▶ [Prompt]
Only the text belongs in the copy. Transcribe the data exactly and drop any pictures.
+++ Given information
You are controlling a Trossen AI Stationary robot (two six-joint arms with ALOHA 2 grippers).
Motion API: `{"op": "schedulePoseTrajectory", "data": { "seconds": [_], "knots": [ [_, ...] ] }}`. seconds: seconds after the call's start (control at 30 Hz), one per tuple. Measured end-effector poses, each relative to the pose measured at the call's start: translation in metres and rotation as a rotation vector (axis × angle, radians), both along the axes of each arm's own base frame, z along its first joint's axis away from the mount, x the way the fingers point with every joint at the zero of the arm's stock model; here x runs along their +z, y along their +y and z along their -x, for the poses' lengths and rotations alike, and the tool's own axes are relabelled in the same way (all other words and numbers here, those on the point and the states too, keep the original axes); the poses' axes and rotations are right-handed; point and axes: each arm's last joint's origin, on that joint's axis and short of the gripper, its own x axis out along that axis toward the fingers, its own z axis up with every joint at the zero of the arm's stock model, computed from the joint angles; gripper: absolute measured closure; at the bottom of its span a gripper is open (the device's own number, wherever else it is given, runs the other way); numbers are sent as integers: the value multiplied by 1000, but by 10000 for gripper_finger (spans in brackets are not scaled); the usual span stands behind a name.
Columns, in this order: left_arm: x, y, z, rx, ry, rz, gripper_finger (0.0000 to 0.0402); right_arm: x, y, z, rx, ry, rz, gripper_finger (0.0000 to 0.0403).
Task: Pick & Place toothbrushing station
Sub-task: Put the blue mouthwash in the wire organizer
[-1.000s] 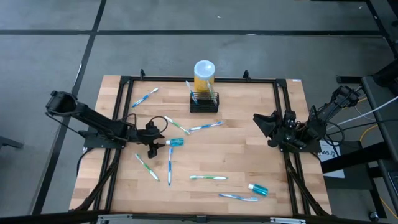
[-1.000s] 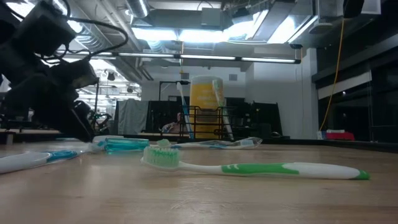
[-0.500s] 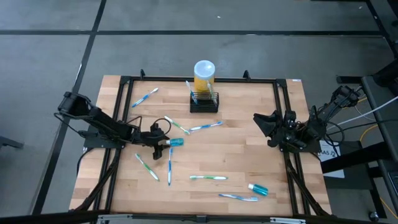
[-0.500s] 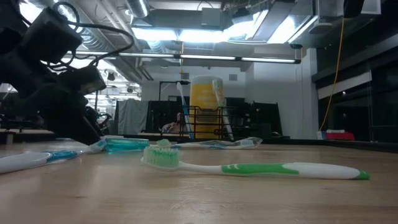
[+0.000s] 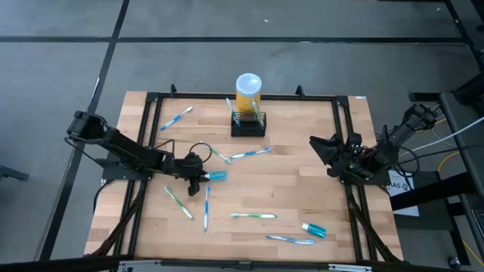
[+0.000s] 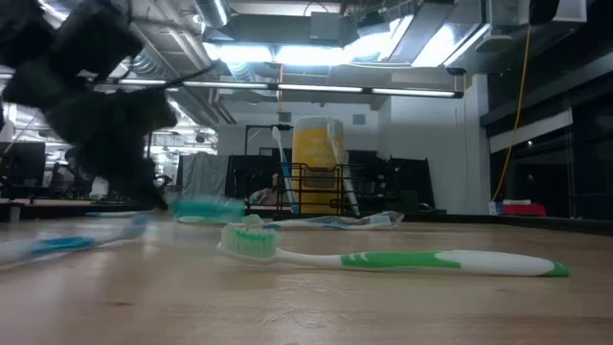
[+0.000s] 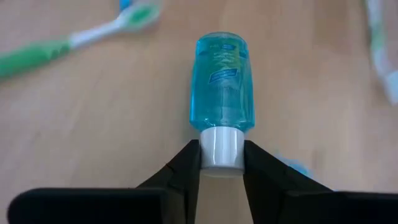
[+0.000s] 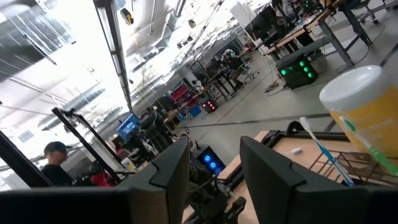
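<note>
Seen from above, your left gripper (image 5: 201, 175) is low over the wooden table (image 5: 287, 196), left of centre. Its fingers (image 7: 186, 168) are pinched on the white cap (image 7: 221, 147) of a small blue tube (image 5: 216, 175). The tube lies flat with its long axis running from 9 o'clock to 3 o'clock, cap toward the gripper at 9 o'clock and its blue body pointing to 3 o'clock.

The wire holder (image 5: 248, 124) stands upright at the table's far middle, at about 1 o'clock from the left gripper and well apart from it. It is a squat black mesh box, so it has no clear long axis; its open top faces up and a toothbrush (image 5: 231, 108) sticks out of it, leaning toward 11 o'clock. A yellow cylinder with a white round top (image 5: 248, 89) stands just beyond it at 12 o'clock, touching or nearly touching; you cannot tell which.

Loose toothbrushes lie scattered between, including a green one (image 5: 253, 216) nearer you.

Your right gripper (image 5: 324, 151) hovers at the table's right edge, at about 4 o'clock from the holder and well apart, with its fingers (image 8: 168, 168) spread and nothing between them.
</note>
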Motion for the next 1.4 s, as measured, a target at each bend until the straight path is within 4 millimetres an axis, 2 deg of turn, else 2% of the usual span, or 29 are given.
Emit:
{"op": "schedulePoseTrajectory", "data": {
  "seconds": [0.1, 0.2, 0.37, 0.47, 0.7, 0.93, 1.1, 1.23, 1.33, 1.4],
  "knots": [
    [30, -1, -16, -30, 0, -24, 314, 3, -1, 1, 0, -20, 1, 257],
    [72, -2, -30, -79, -35, -84, 314, 5, -1, 2, 0, -27, 10, 257],
    [127, 7, -42, -121, 10, -176, 314, 6, -1, 2, 22, -37, 31, 257],
    [162, 22, -51, -93, 5, -202, 314, 7, -1, 2, 42, -53, 42, 257],
    [210, 65, -74, -167, 258, -283, 314, 11, -1, 3, 69, -81, 83, 257],
    [233, 94, -107, -399, 474, -427, 314, 12, 0, 3, 95, -88, 129, 257],
    [231, 106, -132, -530, 696, -659, 314, 13, 0, 3, 105, -98, 164, 257],
    [230, 113, -142, -512, 708, -720, 314, 14, 0, 4, 104, -98, 182, 257],
    [219, 117, -147, -550, 847, -886, 314, 14, 1, 4, 104, -96, 190, 257],
    [213, 120, -153, -549, 880, -964, 314, 14, 1, 4, 102, -91, 205, 257]
  ]
}}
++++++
▶ [Response box]
You are controlling a Trossen AI Stationary robot (two six-joint arms with ALOHA 2 grippers).
Motion API: `{"op": "schedulePoseTrajectory", "data": { "seconds": [_], "knots": [ [_, ...] ] }}`. seconds: seconds after the call's start (control at 30 Hz), one per tuple. Measured end-effector poses, each relative to the pose measured at the call's start: translation in metres and rotation as a rotation vector (axis × angle, radians), both along the axes of each arm's own base frame, z along its first joint's axis away from the mount, x the way the fingers point with every joint at the zero of the arm's stock model; here x runs along their +z, y along their +y and z along their -x, for the poses' lengths and rotations alike, and the tool's own axes are relabelled in the same way (all other words and numbers here, those on the point and the states too, keep the original axes); the poses' axes and rotations are right-handed; point and axes: each arm's last joint's origin, on that joint's axis and short of the gripper, its own x axis out along that axis toward the fingers, its own z axis up with every joint at the zero of the arm's stock model, computed from the joint angles; gripper: absolute measured closure; at the bottom of its span a gripper is open (the device's own number, wherever else it is given, runs the other way); numbers are sent as integers: the value multiplied by 1000, but by 10000 for gripper_finger (spans in brackets are not scaled); the usual span stands behind a name.
Columns, in this order: left_arm: x, y, z, rx, ry, rz, gripper_finger (0.0000 to 0.0402); right_arm: x, y, z, rx, ry, rz, gripper_finger (0.0000 to 0.0403).
Task: Pick & Place toothbrushing station
Sub-task: Put the blue mouthwash in the wire organizer
[-1.000s] 
[-1.000s] 
[-0.500s] 
[-0.500s] 
[+0.000s] 
[+0.000s] 
[+0.000s] 
[+0.000s] 
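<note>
Seen from above, your left gripper (image 5: 201, 175) is low over the wooden table (image 5: 287, 196), left of centre. Its fingers (image 7: 186, 168) are pinched on the white cap (image 7: 221, 147) of a small blue tube (image 5: 216, 175). The tube lies flat with its long axis running from 9 o'clock to 3 o'clock, cap toward the gripper at 9 o'clock and its blue body pointing to 3 o'clock.

The wire holder (image 5: 248, 124) stands upright at the table's far middle, at about 1 o'clock from the left gripper and well apart from it. It is a squat black mesh box, so it has no clear long axis; its open top faces up and a toothbrush (image 5: 231, 108) sticks out of it, leaning toward 11 o'clock. A yellow cylinder with a white round top (image 5: 248, 89) stands just beyond it at 12 o'clock, touching or nearly touching; you cannot tell which.

Loose toothbrushes lie scattered between, including a green one (image 5: 253, 216) nearer you.

Your right gripper (image 5: 324, 151) hovers at the table's right edge, at about 4 o'clock from the holder and well apart, with its fingers (image 8: 168, 168) spread and nothing between them.
</note>
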Motion for the next 1.4 s, as measured, a target at each bend until the straight path is within 4 millimetres an axis, 2 deg of turn, else 2% of the usual span, or 29 are given.
Emit:
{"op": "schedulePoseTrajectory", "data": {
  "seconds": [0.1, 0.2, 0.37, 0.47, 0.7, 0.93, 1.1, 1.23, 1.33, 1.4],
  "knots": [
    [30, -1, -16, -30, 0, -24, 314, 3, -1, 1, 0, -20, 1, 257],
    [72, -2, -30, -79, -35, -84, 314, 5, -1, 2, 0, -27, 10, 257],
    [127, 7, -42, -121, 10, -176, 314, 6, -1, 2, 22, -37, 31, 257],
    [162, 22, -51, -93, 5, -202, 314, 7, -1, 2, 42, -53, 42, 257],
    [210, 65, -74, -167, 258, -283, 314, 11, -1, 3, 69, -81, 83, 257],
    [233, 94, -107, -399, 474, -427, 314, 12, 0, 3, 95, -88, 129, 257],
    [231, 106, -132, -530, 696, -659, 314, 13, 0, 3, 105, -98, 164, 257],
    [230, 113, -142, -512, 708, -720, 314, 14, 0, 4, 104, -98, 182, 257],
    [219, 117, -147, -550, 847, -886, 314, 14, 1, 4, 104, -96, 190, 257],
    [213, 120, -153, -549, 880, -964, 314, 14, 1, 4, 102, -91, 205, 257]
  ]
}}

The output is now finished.